• Instructions to follow:
Where a line holds the word "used", copy that line from the data below.

• Exercise material:
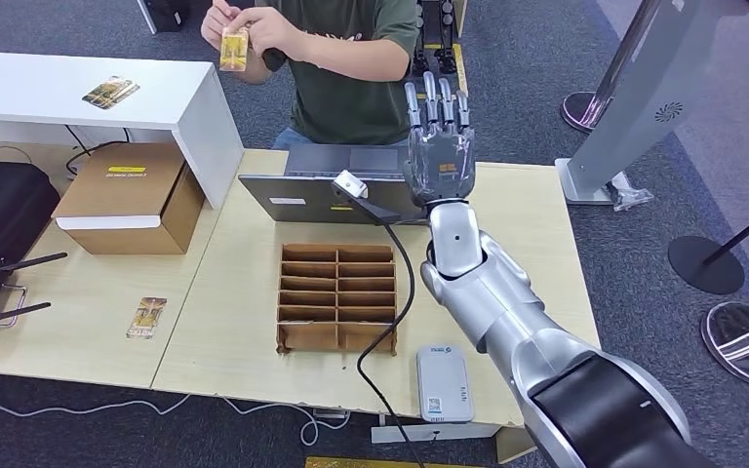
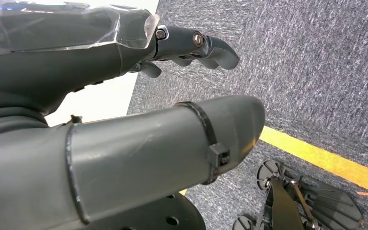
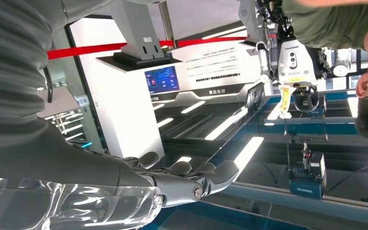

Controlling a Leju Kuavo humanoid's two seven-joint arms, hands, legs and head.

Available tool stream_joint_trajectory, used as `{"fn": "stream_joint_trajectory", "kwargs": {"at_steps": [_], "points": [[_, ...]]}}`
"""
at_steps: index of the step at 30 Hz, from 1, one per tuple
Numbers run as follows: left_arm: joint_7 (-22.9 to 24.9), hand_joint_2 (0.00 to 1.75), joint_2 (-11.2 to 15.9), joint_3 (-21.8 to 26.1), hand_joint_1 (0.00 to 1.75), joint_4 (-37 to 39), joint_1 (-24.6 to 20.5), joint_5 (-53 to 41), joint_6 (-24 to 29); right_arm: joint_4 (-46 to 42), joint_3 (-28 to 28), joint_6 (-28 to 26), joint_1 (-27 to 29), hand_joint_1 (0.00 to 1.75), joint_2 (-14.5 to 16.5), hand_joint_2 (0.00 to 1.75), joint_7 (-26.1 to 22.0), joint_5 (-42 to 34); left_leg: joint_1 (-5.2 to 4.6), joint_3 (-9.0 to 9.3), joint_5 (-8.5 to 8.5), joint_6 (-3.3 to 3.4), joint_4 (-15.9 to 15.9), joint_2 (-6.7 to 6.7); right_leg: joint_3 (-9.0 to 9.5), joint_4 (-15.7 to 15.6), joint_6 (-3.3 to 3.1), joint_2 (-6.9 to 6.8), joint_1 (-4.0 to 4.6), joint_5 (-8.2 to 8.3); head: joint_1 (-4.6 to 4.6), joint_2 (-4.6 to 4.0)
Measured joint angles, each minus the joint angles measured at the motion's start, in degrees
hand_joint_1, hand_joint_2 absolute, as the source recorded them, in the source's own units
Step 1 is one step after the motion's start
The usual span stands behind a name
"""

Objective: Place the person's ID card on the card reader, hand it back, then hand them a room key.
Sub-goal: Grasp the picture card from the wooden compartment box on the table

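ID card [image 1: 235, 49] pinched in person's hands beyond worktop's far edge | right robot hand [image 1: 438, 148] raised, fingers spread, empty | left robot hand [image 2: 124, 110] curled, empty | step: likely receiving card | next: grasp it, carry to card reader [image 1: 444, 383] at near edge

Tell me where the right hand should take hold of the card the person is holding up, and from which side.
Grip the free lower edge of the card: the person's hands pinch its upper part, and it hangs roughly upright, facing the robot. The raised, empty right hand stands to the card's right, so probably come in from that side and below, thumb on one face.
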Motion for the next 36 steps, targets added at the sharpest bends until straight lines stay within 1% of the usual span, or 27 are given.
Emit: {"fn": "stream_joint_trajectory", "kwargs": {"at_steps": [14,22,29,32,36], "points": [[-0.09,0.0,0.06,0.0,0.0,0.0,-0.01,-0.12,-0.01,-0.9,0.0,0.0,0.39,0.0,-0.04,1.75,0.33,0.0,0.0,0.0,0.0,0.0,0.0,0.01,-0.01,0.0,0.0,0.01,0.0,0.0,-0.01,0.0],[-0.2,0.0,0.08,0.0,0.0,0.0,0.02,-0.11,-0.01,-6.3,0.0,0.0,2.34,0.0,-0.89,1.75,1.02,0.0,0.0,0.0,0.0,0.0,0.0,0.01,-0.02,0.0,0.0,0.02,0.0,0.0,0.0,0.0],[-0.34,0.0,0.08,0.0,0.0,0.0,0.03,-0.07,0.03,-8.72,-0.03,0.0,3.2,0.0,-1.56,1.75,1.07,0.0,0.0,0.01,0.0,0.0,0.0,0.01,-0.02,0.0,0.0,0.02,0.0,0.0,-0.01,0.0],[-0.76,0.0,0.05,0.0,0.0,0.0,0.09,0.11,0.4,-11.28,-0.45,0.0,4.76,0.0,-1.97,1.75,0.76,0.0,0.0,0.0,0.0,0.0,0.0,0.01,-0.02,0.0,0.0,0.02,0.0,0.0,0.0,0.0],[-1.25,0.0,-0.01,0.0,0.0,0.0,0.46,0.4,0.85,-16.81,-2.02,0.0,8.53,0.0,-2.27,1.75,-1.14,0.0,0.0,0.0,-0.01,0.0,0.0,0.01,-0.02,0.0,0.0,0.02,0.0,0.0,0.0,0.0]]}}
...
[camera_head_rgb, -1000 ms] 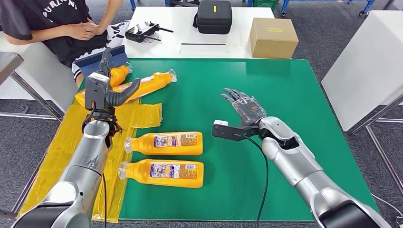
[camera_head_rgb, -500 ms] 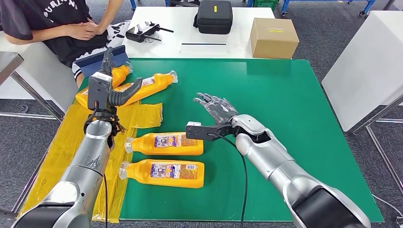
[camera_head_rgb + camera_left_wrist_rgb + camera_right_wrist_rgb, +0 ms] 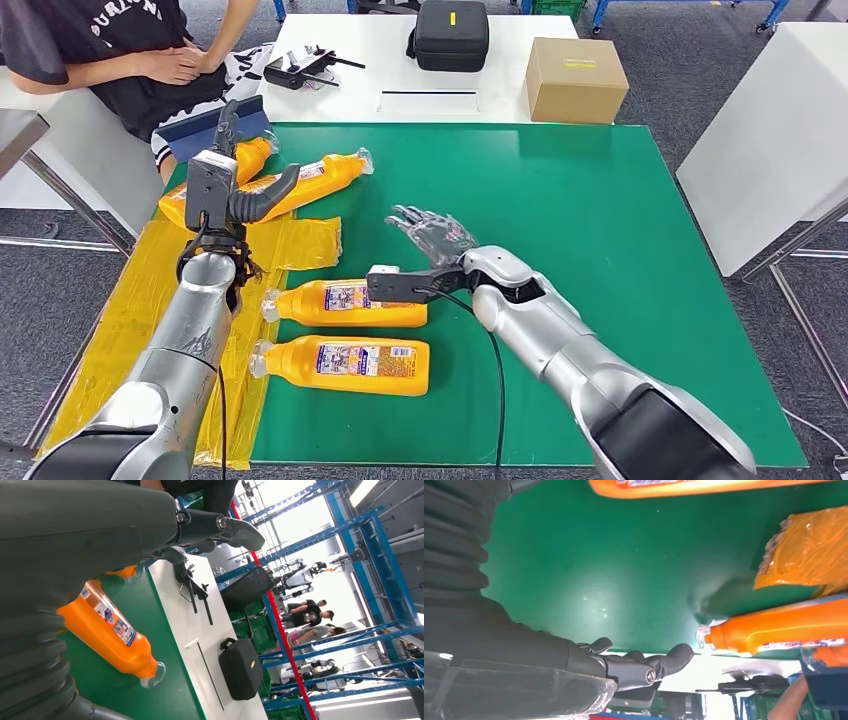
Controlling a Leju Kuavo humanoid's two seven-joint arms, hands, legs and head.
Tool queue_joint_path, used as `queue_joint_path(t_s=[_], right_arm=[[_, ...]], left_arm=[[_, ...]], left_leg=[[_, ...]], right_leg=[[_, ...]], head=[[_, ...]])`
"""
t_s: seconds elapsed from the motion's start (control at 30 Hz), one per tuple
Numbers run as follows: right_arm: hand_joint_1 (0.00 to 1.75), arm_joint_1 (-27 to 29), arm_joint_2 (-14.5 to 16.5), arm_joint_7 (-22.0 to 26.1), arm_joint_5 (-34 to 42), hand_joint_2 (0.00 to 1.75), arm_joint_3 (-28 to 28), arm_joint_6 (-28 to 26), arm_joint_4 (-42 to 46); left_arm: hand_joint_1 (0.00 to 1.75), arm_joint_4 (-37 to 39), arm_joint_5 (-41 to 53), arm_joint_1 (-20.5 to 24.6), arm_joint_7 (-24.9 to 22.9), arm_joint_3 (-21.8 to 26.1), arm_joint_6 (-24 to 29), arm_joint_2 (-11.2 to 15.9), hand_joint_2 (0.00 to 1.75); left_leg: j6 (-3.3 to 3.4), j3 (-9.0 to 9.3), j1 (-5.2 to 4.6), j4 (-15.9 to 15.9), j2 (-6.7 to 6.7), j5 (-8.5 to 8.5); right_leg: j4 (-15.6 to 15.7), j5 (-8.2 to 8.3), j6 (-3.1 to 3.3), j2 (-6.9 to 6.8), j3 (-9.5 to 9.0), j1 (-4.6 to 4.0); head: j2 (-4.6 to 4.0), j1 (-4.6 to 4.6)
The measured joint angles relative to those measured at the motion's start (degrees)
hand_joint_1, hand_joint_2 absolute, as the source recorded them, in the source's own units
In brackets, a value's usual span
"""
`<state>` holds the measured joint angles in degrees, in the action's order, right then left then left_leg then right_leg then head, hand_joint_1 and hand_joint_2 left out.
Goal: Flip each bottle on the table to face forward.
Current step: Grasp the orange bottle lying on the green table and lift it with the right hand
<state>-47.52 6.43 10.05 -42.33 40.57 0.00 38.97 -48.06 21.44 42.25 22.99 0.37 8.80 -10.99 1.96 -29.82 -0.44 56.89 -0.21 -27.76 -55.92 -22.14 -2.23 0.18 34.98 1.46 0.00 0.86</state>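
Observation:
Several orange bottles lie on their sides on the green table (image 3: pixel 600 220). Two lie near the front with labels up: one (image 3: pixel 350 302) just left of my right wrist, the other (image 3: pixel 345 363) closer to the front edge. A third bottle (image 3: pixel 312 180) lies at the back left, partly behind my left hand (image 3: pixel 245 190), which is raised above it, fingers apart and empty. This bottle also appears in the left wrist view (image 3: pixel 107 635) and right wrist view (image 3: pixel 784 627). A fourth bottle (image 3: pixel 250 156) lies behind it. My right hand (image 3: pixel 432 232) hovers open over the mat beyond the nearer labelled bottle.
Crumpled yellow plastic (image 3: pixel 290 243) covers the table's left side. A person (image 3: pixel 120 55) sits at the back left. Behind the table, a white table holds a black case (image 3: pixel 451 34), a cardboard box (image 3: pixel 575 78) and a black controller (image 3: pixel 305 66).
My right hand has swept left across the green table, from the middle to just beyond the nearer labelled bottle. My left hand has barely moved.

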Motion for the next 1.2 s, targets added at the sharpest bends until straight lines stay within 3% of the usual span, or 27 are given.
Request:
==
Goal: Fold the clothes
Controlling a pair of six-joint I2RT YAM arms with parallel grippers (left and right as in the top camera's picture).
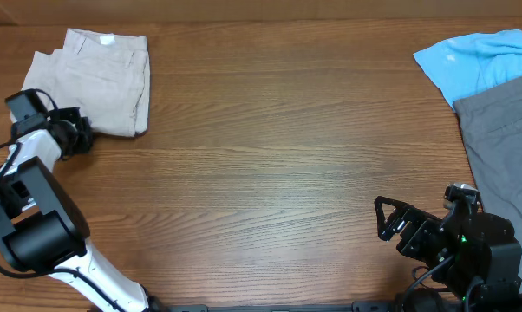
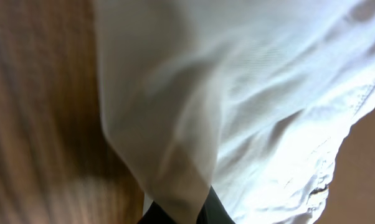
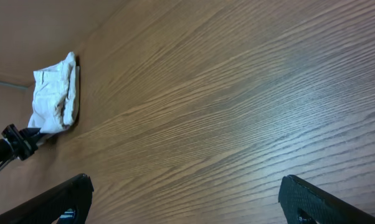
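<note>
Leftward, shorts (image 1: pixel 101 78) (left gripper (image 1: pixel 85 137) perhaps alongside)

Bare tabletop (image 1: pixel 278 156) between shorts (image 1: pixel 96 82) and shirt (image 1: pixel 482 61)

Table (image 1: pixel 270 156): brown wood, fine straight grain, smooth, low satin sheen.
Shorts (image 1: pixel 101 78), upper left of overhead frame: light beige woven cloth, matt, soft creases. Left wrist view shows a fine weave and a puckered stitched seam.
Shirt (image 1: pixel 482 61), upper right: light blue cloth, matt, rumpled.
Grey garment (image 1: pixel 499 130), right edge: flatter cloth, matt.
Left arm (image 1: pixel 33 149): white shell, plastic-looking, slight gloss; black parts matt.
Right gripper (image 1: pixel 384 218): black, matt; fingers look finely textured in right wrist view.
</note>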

• Answer box:
Available tool stream_joint_trajectory, used as `{"fn": "stream_joint_trajectory", "kwargs": {"at_steps": [_], "points": [[_, ...]]}}`
Tool queue_joint_path, used as `queue_joint_path(t_s=[_], right_arm=[[_, ...]], left_arm=[[_, ...]], left_leg=[[_, ...]], right_leg=[[_, ...]], head=[[_, ...]])`

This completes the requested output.